The reply must consist of the entire listing, reproduced exactly.

○ ○ ○

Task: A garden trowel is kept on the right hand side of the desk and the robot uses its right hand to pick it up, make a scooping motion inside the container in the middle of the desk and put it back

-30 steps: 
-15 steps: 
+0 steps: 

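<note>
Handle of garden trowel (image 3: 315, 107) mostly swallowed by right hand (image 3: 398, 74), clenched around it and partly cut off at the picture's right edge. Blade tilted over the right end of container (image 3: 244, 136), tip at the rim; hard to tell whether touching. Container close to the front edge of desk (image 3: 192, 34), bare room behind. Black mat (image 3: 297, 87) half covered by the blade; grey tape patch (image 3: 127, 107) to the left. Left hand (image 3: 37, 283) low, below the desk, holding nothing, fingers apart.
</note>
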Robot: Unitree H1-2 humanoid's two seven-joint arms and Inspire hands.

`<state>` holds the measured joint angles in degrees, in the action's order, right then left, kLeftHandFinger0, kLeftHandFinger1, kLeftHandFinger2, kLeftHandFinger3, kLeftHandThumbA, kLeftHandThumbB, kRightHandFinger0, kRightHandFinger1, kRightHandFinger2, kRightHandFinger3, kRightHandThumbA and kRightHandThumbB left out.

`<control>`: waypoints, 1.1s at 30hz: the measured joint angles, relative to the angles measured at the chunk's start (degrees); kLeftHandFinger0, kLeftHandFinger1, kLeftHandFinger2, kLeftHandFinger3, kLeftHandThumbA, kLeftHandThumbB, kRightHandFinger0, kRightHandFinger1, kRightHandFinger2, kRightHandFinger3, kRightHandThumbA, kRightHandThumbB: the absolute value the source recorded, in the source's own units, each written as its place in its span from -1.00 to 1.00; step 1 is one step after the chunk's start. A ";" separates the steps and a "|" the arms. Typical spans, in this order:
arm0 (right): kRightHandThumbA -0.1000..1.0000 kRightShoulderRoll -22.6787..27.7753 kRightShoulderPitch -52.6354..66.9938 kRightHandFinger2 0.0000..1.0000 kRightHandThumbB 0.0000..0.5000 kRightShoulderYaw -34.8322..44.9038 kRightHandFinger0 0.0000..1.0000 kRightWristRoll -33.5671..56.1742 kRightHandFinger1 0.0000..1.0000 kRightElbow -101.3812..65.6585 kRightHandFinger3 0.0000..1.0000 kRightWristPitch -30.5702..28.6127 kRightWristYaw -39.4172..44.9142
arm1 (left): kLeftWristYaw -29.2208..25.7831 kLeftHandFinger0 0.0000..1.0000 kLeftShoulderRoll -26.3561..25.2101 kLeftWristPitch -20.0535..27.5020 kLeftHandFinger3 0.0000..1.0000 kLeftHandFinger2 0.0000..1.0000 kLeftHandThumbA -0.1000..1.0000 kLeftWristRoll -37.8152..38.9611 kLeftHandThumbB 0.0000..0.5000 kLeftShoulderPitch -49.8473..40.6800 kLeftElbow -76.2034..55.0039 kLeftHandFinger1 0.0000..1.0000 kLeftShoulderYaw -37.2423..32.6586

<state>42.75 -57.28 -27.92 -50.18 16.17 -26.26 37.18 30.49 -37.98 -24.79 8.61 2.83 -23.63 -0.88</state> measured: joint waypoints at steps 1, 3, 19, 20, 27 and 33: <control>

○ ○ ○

Written reply:
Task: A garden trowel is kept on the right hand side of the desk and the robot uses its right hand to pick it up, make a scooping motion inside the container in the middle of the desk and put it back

-30 steps: 
-15 steps: 
+0 steps: 

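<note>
Handle of garden trowel (image 3: 315, 107) mostly swallowed by right hand (image 3: 398, 74), clenched around it and partly cut off at the picture's right edge. Blade tilted over the right end of container (image 3: 244, 136), tip at the rim; hard to tell whether touching. Container close to the front edge of desk (image 3: 192, 34), bare room behind. Black mat (image 3: 297, 87) half covered by the blade; grey tape patch (image 3: 127, 107) to the left. Left hand (image 3: 37, 283) low, below the desk, holding nothing, fingers apart.
</note>
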Robot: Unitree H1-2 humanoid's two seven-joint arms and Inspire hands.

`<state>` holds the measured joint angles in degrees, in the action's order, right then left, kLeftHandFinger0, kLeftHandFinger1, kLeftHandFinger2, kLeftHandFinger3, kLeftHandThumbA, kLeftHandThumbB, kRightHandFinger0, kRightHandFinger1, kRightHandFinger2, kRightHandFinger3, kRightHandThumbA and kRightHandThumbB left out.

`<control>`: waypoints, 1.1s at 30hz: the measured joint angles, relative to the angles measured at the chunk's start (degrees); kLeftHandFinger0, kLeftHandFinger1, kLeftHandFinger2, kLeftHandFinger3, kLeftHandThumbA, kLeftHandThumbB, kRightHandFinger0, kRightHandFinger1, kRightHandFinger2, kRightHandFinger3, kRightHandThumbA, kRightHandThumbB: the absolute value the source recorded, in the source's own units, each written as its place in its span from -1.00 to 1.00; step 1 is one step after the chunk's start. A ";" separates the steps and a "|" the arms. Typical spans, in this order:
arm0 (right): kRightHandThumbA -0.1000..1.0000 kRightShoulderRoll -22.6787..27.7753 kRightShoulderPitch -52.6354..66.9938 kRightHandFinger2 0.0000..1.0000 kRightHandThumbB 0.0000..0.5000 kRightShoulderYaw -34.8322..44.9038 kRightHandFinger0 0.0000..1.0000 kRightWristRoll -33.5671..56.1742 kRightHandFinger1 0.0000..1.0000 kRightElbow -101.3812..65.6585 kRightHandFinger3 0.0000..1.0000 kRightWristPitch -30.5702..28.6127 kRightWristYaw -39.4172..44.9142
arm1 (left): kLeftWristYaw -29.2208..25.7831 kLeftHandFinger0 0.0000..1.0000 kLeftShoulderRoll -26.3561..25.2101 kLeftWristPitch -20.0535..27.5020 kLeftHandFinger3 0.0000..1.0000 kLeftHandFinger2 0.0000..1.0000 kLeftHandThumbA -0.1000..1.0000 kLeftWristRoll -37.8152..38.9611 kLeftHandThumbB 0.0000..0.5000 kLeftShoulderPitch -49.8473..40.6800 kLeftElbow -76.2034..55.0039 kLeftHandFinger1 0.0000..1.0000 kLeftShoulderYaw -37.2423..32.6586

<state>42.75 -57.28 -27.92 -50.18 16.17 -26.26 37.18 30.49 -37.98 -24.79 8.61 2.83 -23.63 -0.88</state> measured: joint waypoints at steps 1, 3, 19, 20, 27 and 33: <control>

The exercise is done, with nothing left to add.